I favor the third person subjective in my novels because it facilitates interior monologue. I can delve into the thoughts and feelings of a character with abandon. Although I have used first person in the short story, so far I have not chosen the first person point of view in a novel.  In contrast, third person objective, tells the story from one point of view but does not get into the head of the character. More often than not, the contemporary novelist uses one or more third person points of view, demarcating the change in point of view from one character to another by a break or chapter division.  The omniscient narrator found favor in sprawling nineteenth century novels in which the writer revealed the thoughts of many characters and also loved to intrude his authorial views.

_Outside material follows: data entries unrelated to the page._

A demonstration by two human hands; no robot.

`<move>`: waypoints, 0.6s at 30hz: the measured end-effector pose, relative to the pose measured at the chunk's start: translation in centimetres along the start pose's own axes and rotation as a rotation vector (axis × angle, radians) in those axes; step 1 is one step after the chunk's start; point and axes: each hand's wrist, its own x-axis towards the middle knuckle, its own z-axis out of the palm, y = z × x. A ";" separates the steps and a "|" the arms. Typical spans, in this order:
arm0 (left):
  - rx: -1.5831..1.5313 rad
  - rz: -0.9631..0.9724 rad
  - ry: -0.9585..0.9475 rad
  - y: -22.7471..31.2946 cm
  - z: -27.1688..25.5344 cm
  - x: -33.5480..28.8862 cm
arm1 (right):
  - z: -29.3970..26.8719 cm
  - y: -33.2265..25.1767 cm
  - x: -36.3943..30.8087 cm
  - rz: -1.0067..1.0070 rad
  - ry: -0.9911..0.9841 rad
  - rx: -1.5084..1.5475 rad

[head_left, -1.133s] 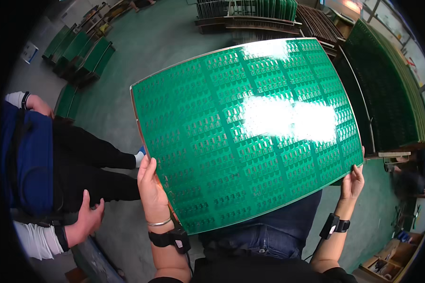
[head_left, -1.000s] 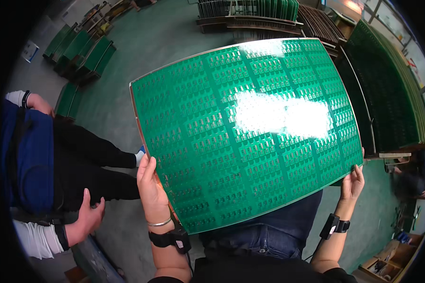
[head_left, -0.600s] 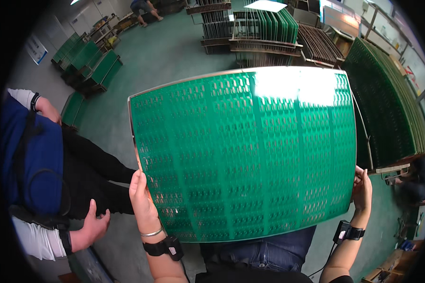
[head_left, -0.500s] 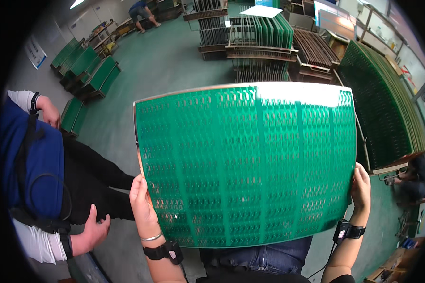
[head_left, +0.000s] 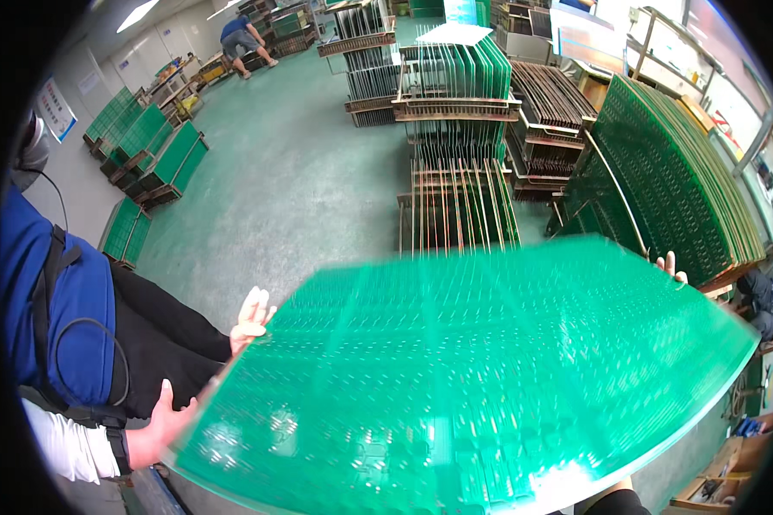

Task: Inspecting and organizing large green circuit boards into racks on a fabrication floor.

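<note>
A large green circuit board panel (head_left: 455, 360), blurred by motion, tilts across the lower part of the view with its near edge close to me. My left hand (head_left: 252, 318) grips its left edge, fingertips showing past the rim. At the far right edge only the fingertips of my right hand (head_left: 672, 267) show, holding the panel; the rest of that hand and most of both forearms are hidden beneath it. Rows of small cut-outs cover the panel, and bright glare sits on its near side.
A co-worker in blue stands at left, one hand (head_left: 167, 422) by the panel's left corner. Racks of upright boards (head_left: 459, 69) stand ahead, with a slotted rack (head_left: 464, 206) below. Large panels (head_left: 674, 172) lean at right. More green boards (head_left: 159, 163) stand far left; another person (head_left: 242, 43) bends behind.
The panel has swung from facing me upright to a flatter tilt, its near edge coming closer. Both hands still hold its side edges. My view has lifted, showing more of the racks.
</note>
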 end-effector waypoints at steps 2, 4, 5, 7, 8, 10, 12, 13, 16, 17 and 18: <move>-0.053 -0.093 0.089 0.1 1.5 -1.8 | 0.6 -0.3 0.8 0.319 -0.047 0.122; -0.181 -0.184 0.156 -1.8 4.5 -2.1 | 6.5 -2.3 1.8 0.905 -0.115 0.280; -0.212 -0.328 0.296 -1.2 5.6 -2.4 | 9.6 -1.0 0.7 0.687 0.118 0.290; -0.290 -0.452 0.424 0.4 9.1 -1.2 | 10.2 0.1 -1.0 0.449 0.237 0.192; -0.301 -0.452 0.426 0.9 9.3 -0.9 | 9.5 0.3 -1.1 0.450 0.235 0.181; -0.472 -0.617 0.473 1.9 9.4 -1.0 | 8.4 1.3 -1.7 0.346 0.253 0.605; -0.526 -0.656 0.481 1.4 10.3 -0.6 | 7.4 0.3 -2.0 0.317 0.303 0.284; -0.461 -0.757 0.405 1.1 9.5 -1.6 | 6.4 0.0 -2.6 0.334 0.335 0.209; -0.411 -0.895 0.354 -0.1 8.7 -3.7 | 5.2 -2.4 -11.1 0.389 0.424 -0.015; -0.470 -0.920 0.417 -0.9 8.5 -4.3 | 5.2 -2.4 -12.2 0.397 0.458 -0.096; -0.525 -0.946 0.484 -1.5 8.3 -4.7 | 6.4 -0.8 -12.4 0.408 0.491 -0.176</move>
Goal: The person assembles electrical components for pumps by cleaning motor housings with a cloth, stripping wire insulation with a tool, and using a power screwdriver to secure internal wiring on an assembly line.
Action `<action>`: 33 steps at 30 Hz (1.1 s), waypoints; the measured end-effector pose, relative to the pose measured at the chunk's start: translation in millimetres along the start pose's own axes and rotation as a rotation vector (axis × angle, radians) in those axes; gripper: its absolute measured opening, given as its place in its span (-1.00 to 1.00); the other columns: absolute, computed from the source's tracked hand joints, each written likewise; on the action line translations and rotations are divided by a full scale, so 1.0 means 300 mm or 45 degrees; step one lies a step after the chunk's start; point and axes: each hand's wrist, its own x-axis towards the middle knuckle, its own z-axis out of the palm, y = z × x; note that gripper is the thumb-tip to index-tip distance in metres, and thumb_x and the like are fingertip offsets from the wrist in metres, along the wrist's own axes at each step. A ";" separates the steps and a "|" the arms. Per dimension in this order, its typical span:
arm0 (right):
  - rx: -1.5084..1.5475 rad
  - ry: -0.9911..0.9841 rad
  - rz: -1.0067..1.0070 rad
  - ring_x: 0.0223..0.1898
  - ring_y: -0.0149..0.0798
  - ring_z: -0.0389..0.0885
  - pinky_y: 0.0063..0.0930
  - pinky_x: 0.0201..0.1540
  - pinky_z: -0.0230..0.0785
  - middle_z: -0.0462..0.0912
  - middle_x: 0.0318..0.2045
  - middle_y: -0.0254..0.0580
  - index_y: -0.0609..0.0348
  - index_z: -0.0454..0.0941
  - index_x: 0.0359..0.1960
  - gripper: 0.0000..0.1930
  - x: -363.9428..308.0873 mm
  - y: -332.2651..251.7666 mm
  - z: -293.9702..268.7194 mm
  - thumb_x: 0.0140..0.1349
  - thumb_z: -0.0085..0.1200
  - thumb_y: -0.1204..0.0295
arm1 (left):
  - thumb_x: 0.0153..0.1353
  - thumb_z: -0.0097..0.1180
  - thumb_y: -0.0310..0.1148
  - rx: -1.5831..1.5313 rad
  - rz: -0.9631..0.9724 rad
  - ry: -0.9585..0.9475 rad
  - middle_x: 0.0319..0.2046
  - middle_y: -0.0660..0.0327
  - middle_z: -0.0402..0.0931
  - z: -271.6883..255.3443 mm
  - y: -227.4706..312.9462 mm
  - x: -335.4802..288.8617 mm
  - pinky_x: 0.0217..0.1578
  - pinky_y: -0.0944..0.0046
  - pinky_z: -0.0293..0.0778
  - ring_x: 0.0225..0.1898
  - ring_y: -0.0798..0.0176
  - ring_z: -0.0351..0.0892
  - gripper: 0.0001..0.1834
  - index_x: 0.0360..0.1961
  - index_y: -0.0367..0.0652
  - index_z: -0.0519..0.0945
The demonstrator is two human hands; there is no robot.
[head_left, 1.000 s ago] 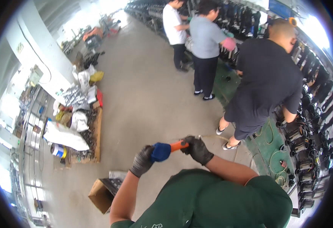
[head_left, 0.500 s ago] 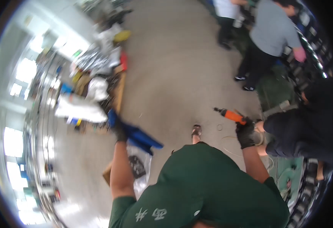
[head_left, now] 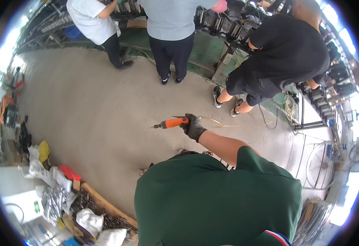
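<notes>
The right hand [head_left: 194, 128], in a dark grey glove, is closed around the rear end of an orange power tool [head_left: 175, 123]. This tool is in front of the body, above the floor [head_left: 97, 102], and its narrow tip points to the person's left. The left hand is not in view, so I cannot tell its state.

For carrying the tool well, I would advise a firm grip on the orange body, with no pressure on the thin lever along its side before it is needed. The tip should point away from the body and from the 3 other people nearby. The pale hose [head_left: 213, 119] should have some slack and be clear of the shoes [head_left: 237, 107] of the person in black [head_left: 286, 57].

About materials: the tool has a smooth, cylindrical orange body, seemingly plastic, with a dark, stepped nose. The glove looks matt and slightly wrinkled. The hose is thin, flexible, and makes a loose curve. The floor is flat, dull and grey-brown, like concrete. At lower left, crinkled silver sheeting [head_left: 54, 201] and soft white sacks [head_left: 90, 221] lie beside a straight wooden edge [head_left: 110, 205].
</notes>
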 end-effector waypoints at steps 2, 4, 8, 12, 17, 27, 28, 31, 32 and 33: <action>0.012 0.058 -0.023 -0.67 -0.31 0.55 -0.50 -0.70 0.27 0.58 -0.56 -0.23 -0.01 0.48 -0.28 -0.70 0.028 0.062 0.149 0.31 0.06 0.05 | 0.40 0.15 -0.21 0.061 0.033 -0.075 0.47 0.04 0.12 0.044 0.140 0.180 0.45 0.06 0.01 0.45 0.15 0.11 -0.26 0.47 -0.28 0.16; 0.101 0.137 -0.061 -0.64 -0.30 0.54 -0.52 -0.67 0.28 0.60 -0.53 -0.13 0.06 0.55 -0.20 -0.67 0.083 0.180 0.276 0.29 0.07 0.06 | 0.40 0.15 -0.21 0.103 0.063 -0.107 0.47 0.04 0.12 0.000 0.278 0.352 0.44 0.06 0.02 0.44 0.15 0.12 -0.26 0.47 -0.28 0.16; 0.260 0.203 -0.158 -0.63 -0.30 0.56 -0.55 -0.66 0.31 0.60 -0.52 -0.11 0.09 0.55 -0.15 -0.65 0.198 0.365 0.524 0.32 0.03 0.06 | 0.39 0.16 -0.21 0.156 0.162 -0.188 0.46 0.04 0.14 0.003 0.593 0.724 0.43 0.06 0.04 0.43 0.15 0.14 -0.27 0.46 -0.28 0.17; 0.421 0.093 -0.178 -0.66 -0.29 0.56 -0.50 -0.68 0.32 0.60 -0.53 -0.13 0.09 0.50 -0.20 -0.67 0.213 0.489 0.801 0.32 0.03 0.07 | 0.38 0.17 -0.21 0.174 0.238 -0.258 0.45 0.04 0.16 0.033 0.904 1.039 0.41 0.06 0.06 0.41 0.15 0.16 -0.27 0.45 -0.28 0.19; 0.406 0.115 -0.213 -0.64 -0.29 0.58 -0.50 -0.66 0.31 0.61 -0.52 -0.13 0.08 0.51 -0.20 -0.66 0.312 0.583 1.189 0.30 0.06 0.05 | 0.38 0.18 -0.20 0.213 0.360 -0.385 0.43 0.04 0.18 0.150 1.302 1.401 0.39 0.06 0.09 0.39 0.15 0.18 -0.27 0.45 -0.28 0.20; 0.633 0.172 -0.195 -0.66 -0.28 0.49 -0.50 -0.69 0.29 0.61 -0.50 -0.11 0.08 0.58 -0.15 -0.65 0.833 0.697 1.719 0.31 0.04 0.05 | 0.36 0.20 -0.20 0.394 0.453 -0.544 0.41 0.05 0.21 0.664 2.086 1.922 0.35 0.06 0.14 0.35 0.15 0.23 -0.28 0.43 -0.27 0.23; 0.639 0.185 -0.170 -0.66 -0.28 0.49 -0.50 -0.69 0.29 0.61 -0.50 -0.11 0.08 0.58 -0.15 -0.65 0.862 0.706 1.800 0.31 0.04 0.05 | 0.36 0.20 -0.20 0.408 0.460 -0.540 0.41 0.05 0.22 0.698 2.159 1.970 0.35 0.06 0.15 0.34 0.15 0.24 -0.28 0.43 -0.27 0.23; 0.598 0.197 -0.207 -0.66 -0.31 0.48 -0.52 -0.69 0.26 0.61 -0.52 -0.10 0.07 0.61 -0.15 -0.64 0.960 0.669 2.018 0.31 0.03 0.06 | 0.36 0.20 -0.20 0.450 0.470 -0.509 0.40 0.05 0.23 0.730 2.367 2.104 0.34 0.05 0.16 0.33 0.15 0.25 -0.28 0.43 -0.27 0.24; 0.611 0.199 -0.190 -0.66 -0.32 0.48 -0.52 -0.69 0.25 0.61 -0.53 -0.10 0.07 0.61 -0.15 -0.64 0.992 0.657 2.089 0.31 0.03 0.06 | 0.35 0.21 -0.20 0.457 0.470 -0.508 0.40 0.05 0.23 0.739 2.428 2.146 0.34 0.05 0.17 0.33 0.15 0.26 -0.28 0.42 -0.27 0.24; 0.628 0.201 -0.188 -0.66 -0.34 0.48 -0.52 -0.69 0.24 0.61 -0.54 -0.10 0.07 0.62 -0.16 -0.64 1.030 0.637 2.153 0.31 0.02 0.06 | 0.35 0.21 -0.20 0.459 0.470 -0.516 0.39 0.05 0.24 0.769 2.492 2.187 0.33 0.05 0.18 0.32 0.15 0.26 -0.28 0.42 -0.27 0.25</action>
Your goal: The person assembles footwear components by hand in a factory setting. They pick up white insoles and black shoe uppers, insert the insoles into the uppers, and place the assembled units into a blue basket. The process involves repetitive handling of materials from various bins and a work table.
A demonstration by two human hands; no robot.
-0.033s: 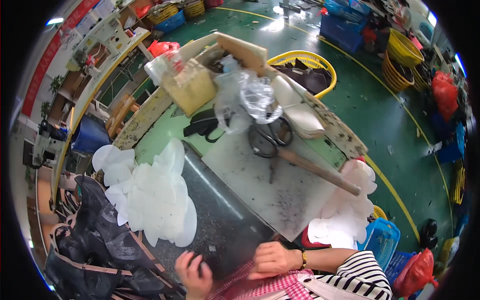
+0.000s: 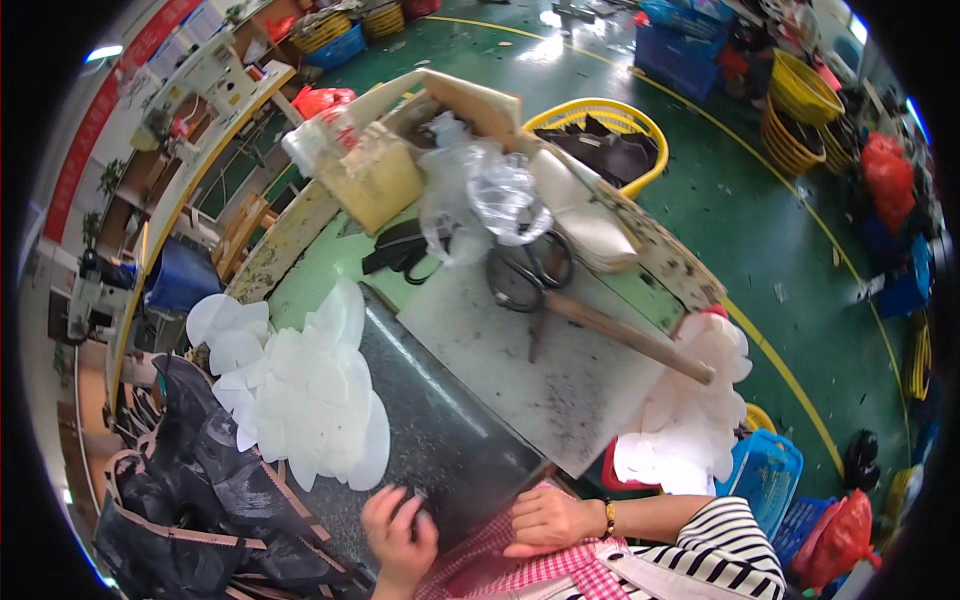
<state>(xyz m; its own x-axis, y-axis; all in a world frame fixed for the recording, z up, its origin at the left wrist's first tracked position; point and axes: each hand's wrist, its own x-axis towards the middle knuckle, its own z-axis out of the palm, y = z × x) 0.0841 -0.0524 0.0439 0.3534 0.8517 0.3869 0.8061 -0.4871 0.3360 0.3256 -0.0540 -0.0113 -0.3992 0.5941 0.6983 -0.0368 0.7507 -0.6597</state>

In the choice of point of view the writer answers the question whose story is it.  Writing the story from another character’s point of view creates an entirely different novel, clearly evident by the trend nowadays to take a succesful novel and rewrite it from another character’s point of view.  Two such attempts that come to mind are Rhett’s People by Donald McCaig, a variation on Margaret Mitchell’s Gone with the Wind and Ahab’s Wife by Sena Jeter Naslund, a variation on Herman Melville’s Moby Dick. Can you think of other contemporary novels that revisit another novel with a different point of view?